A face covering used to prevent the spread of you-know-what is typically a 12 square inch piece of fabric positioned over your mouth and nose. They are mandated in public spaces in 34 states and many feel strongly about whether or not they have to or should be wearing them right now.
Some say it’s an infringement upon our rights as American citizens.
Others think they are harmful to our health.
And many think they are the only effective device towards mitigating the spread of COVID-19.
You’ve probably heard it all by now — conspiracies, concerns, discontent — but what is the truth behind wearing a face-covering, for potential hours at a time on end? I wanted to find out, so I emailed Dr. Michael Fischman, M.D., a Clinical Professor of Medicine at the University of California, San Francisco.
Firstly, I wanted to know if there are side-effects of wearing face masks for prolonged periods of time. Just how healthy is it?
“For virtually all individuals there are no side-effects from wearing a face mask, other than possible irritation of facial skin from the occlusion of the mask to the face,” Dr. Fischman said. “There are a very small group of individuals who may not tolerate wearing a mask, primarily individuals with severe lung disease such as uncontrolled asthma or emphysema. This difficulty is not likely to be a concern among a healthy population of skiers.”
“A large review evaluating 44 studies regarding COVID-19 and other coronavirus diseases found a 77% reduction in risk of infection with the use of face masks. Face masks protected the user of the mask as well as others (by capturing droplets that might otherwise infect susceptible people). In another large trial, the combination of face masks and hand hygiene with alcohol-based hand sanitizer resulted in a maximum 75% reduced rate of influenza-like illnesses. (Chu – Physical distancing, face masks, and eye protection to prevent person-to-person transmission of SARS-CoV-2 and COVID-19 2020.)”

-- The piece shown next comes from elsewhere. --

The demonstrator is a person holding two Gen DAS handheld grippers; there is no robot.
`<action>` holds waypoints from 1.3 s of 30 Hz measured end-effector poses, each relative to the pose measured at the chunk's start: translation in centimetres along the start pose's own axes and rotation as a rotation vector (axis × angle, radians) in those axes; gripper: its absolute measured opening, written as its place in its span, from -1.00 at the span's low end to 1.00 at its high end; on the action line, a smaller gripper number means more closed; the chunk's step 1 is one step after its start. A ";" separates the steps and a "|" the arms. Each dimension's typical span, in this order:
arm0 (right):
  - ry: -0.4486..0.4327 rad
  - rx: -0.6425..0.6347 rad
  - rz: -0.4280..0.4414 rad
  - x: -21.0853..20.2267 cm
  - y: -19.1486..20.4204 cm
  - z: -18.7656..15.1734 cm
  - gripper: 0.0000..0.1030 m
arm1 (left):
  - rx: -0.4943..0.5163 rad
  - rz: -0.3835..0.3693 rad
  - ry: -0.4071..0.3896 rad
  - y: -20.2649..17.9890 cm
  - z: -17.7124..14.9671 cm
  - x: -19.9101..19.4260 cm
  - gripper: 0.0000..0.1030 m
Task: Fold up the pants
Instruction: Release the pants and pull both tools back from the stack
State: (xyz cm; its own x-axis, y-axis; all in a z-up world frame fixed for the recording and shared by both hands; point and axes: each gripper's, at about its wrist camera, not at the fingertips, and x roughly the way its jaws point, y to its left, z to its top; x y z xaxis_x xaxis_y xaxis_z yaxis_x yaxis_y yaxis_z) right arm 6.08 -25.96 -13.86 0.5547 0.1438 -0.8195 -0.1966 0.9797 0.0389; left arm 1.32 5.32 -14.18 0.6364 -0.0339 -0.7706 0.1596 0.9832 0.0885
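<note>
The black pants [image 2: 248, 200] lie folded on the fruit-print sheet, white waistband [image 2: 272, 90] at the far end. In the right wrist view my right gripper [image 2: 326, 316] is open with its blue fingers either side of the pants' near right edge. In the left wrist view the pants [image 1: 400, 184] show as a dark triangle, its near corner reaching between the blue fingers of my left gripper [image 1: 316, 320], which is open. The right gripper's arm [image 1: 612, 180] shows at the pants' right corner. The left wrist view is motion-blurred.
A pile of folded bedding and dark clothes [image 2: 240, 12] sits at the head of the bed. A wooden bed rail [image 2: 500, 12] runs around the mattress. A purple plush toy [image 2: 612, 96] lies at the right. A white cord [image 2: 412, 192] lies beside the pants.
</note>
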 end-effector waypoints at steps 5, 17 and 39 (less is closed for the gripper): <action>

“Compared with N95 respirators; the use of medical masks did not increase laboratory-confirmed viral (including coronaviruses) respiratory infection (OR 1.06; 95% CI 0.90-1.2 I2 = 0%; low certainty in the evidence) or clinical respiratory illness (OR 1.49; 95% CI: 0.98-2.28; I2 = 78%; very low certainty in the evidence).” (Bartoszko Medical masks vs N95 respirators for preventing COVID-19 in healthcare workers 2020) Disposable medical/surgical masks are probably more effective than multi-layer cloth masks. Bandanas have been shown to have little if any efficacy. The other non-pharmaceutical interventions that reduce risk of transmission are physical distancing (> 6 feet) and frequent handwashing.”
Like virtually all healthcare professionals in the industry right now, Dr. Fischman is an extremely busy man so I sent him a thank you email and went on my way. What I took away from our brief correspondence is this:
There is no magic method for preventing COVID-19. You have to do your best to physically distance yourself and take coordinated precautions such as wearing face masks, washing your hands, and keeping your immune system up. However, there is really no downside to wearing a face-covering in public besides potentially feeling weird about it. And, at the end of the day, it’s just a piece of fabric that could lower your chances of extreme illness or even death by up to 77%. So why take the chance?